Filme/ Encontro em Berlim. Um filme sobre a compaixão.
São muitos os encontros em ENCONTROS EM BERLIM. Em muitos deles, há uma relação analógica entre o cenário e o interior dos personagens.
Assim acontece no encontro de Martin, o médico, com Berlim, ex-paciente, encontro que se faz via celular. No primeiro diálogo, Berlim revela fantasias destrutivas. O cenário? O Memorial do Holocausto: um mosaico formado por 2711 cubos de concreto, de dimensões diferentes, numa área próxima ao Portão de Brandemburgo. Lápides de um cemitério de anônimos? Num primeiro momento transmite uma sensação de vazio e desesperança. Mas o local, obrigatoriamente nos leva a pensar sobre como agir frente a ausência total de humanidade da qual é capaz o ser humano. E é o que faz Martin, ao telefonar para um colega e solicitar que atenda Berlim.

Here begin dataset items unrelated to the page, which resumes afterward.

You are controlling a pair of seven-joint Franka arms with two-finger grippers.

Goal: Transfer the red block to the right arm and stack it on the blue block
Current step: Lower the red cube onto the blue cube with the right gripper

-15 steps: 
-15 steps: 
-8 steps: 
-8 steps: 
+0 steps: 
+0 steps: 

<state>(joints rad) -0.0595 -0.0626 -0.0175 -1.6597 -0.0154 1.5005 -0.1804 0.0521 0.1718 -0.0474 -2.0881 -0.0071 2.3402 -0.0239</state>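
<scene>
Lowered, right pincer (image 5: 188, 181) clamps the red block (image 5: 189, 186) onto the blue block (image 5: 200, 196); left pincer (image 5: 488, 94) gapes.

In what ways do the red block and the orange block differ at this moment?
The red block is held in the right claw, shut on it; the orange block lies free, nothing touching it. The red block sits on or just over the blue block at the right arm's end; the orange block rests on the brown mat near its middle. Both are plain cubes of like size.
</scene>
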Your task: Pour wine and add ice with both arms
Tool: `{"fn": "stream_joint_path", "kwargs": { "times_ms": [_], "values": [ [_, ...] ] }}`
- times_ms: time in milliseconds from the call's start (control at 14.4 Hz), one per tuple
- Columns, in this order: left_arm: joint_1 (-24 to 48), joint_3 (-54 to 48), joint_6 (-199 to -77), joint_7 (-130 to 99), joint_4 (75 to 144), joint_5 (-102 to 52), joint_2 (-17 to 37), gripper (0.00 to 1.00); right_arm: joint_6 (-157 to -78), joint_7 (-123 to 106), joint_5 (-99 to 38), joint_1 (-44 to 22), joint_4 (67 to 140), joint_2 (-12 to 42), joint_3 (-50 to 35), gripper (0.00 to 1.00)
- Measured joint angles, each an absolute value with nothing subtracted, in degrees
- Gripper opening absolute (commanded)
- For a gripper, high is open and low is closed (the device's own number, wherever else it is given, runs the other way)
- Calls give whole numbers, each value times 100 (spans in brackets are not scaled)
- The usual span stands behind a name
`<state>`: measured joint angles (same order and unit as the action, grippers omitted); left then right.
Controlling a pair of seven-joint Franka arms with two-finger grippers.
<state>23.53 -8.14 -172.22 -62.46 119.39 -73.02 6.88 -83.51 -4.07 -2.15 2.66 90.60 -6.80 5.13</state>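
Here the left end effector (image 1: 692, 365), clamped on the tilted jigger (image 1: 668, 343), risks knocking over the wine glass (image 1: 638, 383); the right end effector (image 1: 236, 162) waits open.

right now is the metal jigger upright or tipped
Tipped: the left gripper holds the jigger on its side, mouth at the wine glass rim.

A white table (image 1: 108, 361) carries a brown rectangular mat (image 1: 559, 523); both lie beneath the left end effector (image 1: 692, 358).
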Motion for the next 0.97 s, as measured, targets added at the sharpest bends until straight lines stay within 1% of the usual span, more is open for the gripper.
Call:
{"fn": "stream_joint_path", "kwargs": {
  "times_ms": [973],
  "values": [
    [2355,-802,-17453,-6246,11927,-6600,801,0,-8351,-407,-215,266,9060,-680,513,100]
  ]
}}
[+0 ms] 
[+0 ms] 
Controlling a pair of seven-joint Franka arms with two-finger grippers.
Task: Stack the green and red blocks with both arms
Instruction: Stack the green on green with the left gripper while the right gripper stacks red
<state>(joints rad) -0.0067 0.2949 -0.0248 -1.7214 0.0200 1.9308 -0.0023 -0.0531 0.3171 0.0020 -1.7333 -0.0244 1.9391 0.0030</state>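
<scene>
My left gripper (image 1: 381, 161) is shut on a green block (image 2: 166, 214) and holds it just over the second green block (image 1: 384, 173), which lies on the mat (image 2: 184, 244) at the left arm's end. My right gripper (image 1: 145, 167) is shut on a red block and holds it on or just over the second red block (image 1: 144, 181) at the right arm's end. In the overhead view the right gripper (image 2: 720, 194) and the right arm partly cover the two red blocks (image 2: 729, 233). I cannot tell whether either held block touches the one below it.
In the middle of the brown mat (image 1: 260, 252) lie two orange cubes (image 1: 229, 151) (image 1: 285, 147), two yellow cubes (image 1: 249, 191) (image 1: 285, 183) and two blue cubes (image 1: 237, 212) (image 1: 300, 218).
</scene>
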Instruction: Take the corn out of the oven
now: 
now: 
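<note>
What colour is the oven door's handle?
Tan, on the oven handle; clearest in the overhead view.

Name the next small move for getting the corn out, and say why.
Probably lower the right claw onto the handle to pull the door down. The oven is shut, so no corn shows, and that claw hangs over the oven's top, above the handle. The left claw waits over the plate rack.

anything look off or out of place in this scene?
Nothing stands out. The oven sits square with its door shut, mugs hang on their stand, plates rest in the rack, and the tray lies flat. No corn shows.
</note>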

Mais adiante, o diálogo de Berlim revela dubiedade. Diz que seu desejo agressivo é humano para em seguida acrescentar a pergunta que faz a si mesmo: “Ou desumano?” A cena segue com a visão de um pedaço do Muro de Berlim visto de dentro do pátio do que era a terrível Gestapo. Na seqüência, vê-se saindo de trás do muro um imenso balão colorido que sobe em direção aos céus.
No último diálogo, Berlim revela o quanto quer viver num mundo “gente com gente” e como se esforça para conseguir e o quanto essa boa tentativa o emociona. O cenário em que se passa o telefonema é espetacularmente belo tanto do ponto de vista visual como no sentimento que desperta. Trata-se do Treptower Park, mais especificamente o colossal monumento construído pelos soviéticos entre 1946 e 1949. Na sua entrada, vê-se um soldado ajoelhado. Na seqüência, um número considerável de painéis que iniciam retratando os horrores da guerra e culminam com a vida pacífica dos civis após o final das hostilidades. No alto, um monumento imenso no qual um soldado em vez de arma tem uma criança no colo. Ao começar a caminhada ao longo dos painéis, sentimos a dor da frieza destrutiva de que é capaz nossa espécie. Ao chegarmos ao grande monumento, nosso interior está transformado: há calor, paz, uma alegria tranqüila, muito tranqüila. O espetáculo não está só frente a nossos olhos, está dentro de nós.
Outra relação analógica: quando Martin lembra as palavras do filósofo que discorre sobre Sartre e a liberdade que nós humanos temos para construir nossa existência e a imensa responsabilidade gerada em nós por essa possibilidade. As cenas começam dentro do pátio do QG nazista na Segunda Guerra. Depois, seguem numa caminhada ao longo do rio Spree e terminam com a visão da Torre Telespargel que alcança 365 metros, construída que foi em 1969. A propósito, o filme começa com imagens da cidade vistas lá do alto. Nelas, predomina a beleza construída, mas vê-se também a destruição atrás das ruínas preservadas de um prédio bombardeado na guerra. Martin poderá direcionar o restante de sua vida por um rumo ou pelo outro.
Berlim é uma das cidades que mais se presta para cenário de um filme que fala dos sentimentos tanto dos ruins como dos bons. Da presença e da ausência da empatia e da compaixão.
Outra cidade é Dresden.
Mas... filme, é necessário, antes de tudo, vê-lo. Roger Ebert, o famoso crítico norte-americano escreveu: “Vivemos numa caixa de espaço e tempo. Os filmes nos permitem desvendar outras mentes”. (E desvendar outros compartimentos de nossas próprias mentes).
ENCONTROS EM BERLIM é uma modesta homenagem a Akiro Kurosawa e seu filme VIVER produzido em 1952. Watanabe, um homem que trabalhou como burocrata por trinta anos na prefeitura de Tóquio e que está com uma doença terminal diz, num bar, para um estranho: “Eu não posso morrer, pois não sei para que vivi durante todos esses anos”. Roger Ebert revia Viver a cada cinco anos: “Acredito – escreveu – que este seja um dos poucos filmes capazes de inspirar alguém a conduzir uma vida um pouco diferente”. Em VIVER, Watanabe é o paciente que se questiona, em ENCONTROS EM BERLIM é Martin, o médico.